Fátima Veiga falava, na Cidade da Praia, a propósito da recente reunião do ECOSOC – Conselho Econômico e Social das Nações Unidas -, que se realizou em Genebra e onde participou no Segmento de Alto Nível, ao lado do ministro dos Negócios Estrangeiros, Victor Borges.

As reuniões do ECOSOC continuam e é no encontro do Segmento Geral que se decide sobre a graduação, ou não, de Tuvalu, de Samoa e das Maldivas.

Cabo Verde apresenta em setembro/outubro, ao secretário-geral da ONU, Ban Ki-moon, um relatório sobre o que o país fez nos últimos dois anos de transição para país de rendimento médio.

Na reunião de Genebra, o país apresentou voluntariamente um relatório sobre o que está sendo feito, tendo sido “considerado um caso de sucesso, que deve ser divulgado, para que outros países possam também aprender” com Cabo Verde, referiu a diplomata cabo-verdiana.

No relatório, Cabo Verde salientou que espera incentivo da comunidade internacional para vencer ainda vulnerabilidades econômicas, ambientais e de segurança.

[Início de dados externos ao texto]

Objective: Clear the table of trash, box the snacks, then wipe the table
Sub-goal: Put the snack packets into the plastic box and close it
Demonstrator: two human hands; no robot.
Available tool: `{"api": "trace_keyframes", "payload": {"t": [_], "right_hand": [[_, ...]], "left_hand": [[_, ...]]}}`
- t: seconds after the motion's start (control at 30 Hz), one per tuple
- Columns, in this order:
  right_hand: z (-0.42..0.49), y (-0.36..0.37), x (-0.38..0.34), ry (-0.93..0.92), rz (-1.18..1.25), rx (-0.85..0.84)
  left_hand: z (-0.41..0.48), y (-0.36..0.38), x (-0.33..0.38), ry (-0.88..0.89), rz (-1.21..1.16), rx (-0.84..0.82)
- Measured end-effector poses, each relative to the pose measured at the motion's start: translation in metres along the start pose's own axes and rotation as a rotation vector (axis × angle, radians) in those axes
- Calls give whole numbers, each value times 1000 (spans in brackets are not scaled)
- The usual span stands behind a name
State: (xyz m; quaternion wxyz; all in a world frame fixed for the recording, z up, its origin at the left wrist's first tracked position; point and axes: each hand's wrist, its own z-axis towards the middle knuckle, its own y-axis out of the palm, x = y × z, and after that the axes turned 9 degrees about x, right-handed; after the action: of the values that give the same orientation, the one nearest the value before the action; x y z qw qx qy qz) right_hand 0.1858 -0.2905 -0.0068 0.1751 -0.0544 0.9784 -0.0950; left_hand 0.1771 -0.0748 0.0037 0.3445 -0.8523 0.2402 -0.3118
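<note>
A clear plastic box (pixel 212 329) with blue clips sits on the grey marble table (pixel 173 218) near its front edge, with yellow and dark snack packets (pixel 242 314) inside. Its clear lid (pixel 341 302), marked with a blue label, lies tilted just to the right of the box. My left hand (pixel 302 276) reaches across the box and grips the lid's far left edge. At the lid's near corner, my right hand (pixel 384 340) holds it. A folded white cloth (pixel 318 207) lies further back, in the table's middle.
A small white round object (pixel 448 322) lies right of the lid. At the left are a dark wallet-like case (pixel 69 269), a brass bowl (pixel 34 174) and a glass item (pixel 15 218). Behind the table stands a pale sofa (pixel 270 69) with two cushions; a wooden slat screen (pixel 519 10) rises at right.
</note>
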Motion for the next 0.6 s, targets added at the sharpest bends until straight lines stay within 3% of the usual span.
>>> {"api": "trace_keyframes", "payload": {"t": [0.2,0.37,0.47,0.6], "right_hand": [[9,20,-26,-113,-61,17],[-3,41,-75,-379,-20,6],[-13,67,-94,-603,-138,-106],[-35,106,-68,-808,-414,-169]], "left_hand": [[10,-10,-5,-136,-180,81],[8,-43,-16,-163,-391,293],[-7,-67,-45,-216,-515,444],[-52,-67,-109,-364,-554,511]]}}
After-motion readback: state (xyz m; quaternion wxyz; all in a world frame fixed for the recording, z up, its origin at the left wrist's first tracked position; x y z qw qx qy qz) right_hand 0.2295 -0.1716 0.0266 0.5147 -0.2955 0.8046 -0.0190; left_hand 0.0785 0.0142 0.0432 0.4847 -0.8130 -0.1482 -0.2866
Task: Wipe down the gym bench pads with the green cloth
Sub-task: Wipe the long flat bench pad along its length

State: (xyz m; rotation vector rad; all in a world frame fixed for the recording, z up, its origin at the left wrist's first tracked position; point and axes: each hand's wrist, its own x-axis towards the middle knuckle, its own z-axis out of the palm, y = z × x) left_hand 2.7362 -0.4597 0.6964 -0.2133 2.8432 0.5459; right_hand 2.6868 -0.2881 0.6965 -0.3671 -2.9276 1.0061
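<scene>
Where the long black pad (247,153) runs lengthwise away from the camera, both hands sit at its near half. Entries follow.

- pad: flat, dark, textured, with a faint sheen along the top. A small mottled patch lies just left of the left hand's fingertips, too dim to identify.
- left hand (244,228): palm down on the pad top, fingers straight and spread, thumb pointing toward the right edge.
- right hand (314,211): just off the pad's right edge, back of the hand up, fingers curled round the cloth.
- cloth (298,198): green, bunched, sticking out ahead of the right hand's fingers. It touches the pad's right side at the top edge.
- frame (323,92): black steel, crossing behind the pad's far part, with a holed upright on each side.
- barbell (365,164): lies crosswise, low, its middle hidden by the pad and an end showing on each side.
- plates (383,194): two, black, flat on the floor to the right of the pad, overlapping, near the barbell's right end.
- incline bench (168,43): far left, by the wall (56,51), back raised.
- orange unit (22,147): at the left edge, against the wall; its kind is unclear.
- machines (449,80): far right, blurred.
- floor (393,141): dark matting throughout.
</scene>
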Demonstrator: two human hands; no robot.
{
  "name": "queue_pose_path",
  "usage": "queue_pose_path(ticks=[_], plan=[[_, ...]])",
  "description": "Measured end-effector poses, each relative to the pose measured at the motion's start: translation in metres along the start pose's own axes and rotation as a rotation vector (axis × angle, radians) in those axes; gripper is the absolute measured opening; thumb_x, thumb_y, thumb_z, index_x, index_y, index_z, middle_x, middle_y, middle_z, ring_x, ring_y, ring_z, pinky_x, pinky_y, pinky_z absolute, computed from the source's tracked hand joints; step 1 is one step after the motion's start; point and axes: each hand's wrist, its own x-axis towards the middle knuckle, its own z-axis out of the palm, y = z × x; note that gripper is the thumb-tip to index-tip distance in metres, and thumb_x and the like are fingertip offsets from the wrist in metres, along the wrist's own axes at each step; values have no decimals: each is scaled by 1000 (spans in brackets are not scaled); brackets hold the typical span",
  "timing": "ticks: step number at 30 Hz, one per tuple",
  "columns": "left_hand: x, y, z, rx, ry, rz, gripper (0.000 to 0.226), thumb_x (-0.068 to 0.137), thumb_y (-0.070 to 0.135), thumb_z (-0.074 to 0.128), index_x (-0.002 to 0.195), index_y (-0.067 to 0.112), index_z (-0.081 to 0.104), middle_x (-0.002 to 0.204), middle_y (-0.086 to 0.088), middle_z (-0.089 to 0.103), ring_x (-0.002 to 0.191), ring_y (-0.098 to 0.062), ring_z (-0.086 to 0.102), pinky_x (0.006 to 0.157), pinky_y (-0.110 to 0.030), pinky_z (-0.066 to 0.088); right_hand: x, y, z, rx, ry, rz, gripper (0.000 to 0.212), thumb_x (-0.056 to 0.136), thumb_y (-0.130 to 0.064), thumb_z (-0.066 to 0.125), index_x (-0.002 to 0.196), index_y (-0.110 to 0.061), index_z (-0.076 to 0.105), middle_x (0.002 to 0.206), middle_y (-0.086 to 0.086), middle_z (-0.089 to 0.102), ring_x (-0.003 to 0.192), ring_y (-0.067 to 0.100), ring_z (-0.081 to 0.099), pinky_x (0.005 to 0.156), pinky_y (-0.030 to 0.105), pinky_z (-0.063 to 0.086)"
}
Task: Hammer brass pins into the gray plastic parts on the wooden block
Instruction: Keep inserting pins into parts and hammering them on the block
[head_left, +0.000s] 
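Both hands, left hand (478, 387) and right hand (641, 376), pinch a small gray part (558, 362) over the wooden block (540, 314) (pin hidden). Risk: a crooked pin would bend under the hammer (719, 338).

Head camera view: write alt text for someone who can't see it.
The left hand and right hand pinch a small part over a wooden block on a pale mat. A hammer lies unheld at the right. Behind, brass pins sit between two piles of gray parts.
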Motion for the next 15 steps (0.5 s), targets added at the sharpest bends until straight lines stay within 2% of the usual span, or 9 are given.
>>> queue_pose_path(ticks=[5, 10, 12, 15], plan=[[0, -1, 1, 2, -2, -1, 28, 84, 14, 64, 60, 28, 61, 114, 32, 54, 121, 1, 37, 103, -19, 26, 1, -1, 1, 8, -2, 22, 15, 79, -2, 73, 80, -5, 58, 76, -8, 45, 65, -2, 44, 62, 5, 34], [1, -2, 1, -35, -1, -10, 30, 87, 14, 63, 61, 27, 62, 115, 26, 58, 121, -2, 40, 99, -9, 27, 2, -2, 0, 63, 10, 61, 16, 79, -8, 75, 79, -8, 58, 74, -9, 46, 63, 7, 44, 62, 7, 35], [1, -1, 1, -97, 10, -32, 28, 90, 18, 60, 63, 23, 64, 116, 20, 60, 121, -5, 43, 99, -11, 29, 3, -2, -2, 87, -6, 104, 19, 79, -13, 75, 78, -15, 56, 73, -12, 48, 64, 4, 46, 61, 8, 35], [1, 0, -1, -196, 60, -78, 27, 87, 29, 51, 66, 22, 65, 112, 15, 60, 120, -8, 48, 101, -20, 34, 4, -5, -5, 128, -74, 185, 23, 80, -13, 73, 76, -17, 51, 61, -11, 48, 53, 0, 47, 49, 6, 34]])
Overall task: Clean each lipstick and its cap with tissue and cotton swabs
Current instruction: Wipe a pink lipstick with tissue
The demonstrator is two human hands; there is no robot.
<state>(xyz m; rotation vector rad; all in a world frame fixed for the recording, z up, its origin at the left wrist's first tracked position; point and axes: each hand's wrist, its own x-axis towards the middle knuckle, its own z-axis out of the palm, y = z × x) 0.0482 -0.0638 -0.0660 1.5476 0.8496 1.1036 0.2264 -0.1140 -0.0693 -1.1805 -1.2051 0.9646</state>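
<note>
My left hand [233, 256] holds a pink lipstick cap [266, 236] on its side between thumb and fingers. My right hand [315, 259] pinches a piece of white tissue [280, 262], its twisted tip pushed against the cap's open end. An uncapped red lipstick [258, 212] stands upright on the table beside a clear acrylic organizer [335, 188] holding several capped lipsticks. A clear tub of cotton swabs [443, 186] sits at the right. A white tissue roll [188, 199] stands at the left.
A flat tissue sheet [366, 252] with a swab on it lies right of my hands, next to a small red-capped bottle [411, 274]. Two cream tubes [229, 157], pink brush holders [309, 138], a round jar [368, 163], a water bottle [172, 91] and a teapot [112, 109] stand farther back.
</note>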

“Ficou claro o apoio firme a Cabo Verde”, afirmou Fátima Veiga, frisando que é também necessário que os cabo-verdianos se conscientizem de que é possível “sair do marasmo da pobreza”.

Ainda, na mesma linha, embora concorde com o perdão das dívidas aos países mais pobres, aqueles que com esforço assumem os compromissos, como Cabo Verde, também devem ser reconhecidos e apoiados.

Na reunião de Genebra, o Governo de Cabo Verde salientou que o país, ainda que em janeiro passe para o grupo de rendimento médio, continua a ser “um dos países mais vulneráveis do Mundo no plano econômico, devido à grande dependência da ajuda publica ao desenvolvimento e das remessas dos emigrantes”.

“À vulnerabilidade econômica juntam-se as sociais e de segurança”, afirmou Victor Borges, acrescentando que os esforços do país devem ser fortemente apoiados pela comunidade internacional.

“O reforço da cooperação bilateral e multilateral, centrando-se nas sinergias entre os investidores públicos e privados, um maior e mais fácil acesso aos mercados e investimentos, a capacitação institucional para o desenvolvimento e a promoção de uma participação orientada da diáspora para uma estratégia de transformação do país, serão os eixos prioritários da nova parceria desejada pelas autoridades cabo-verdianas”, indicou Victor Borges.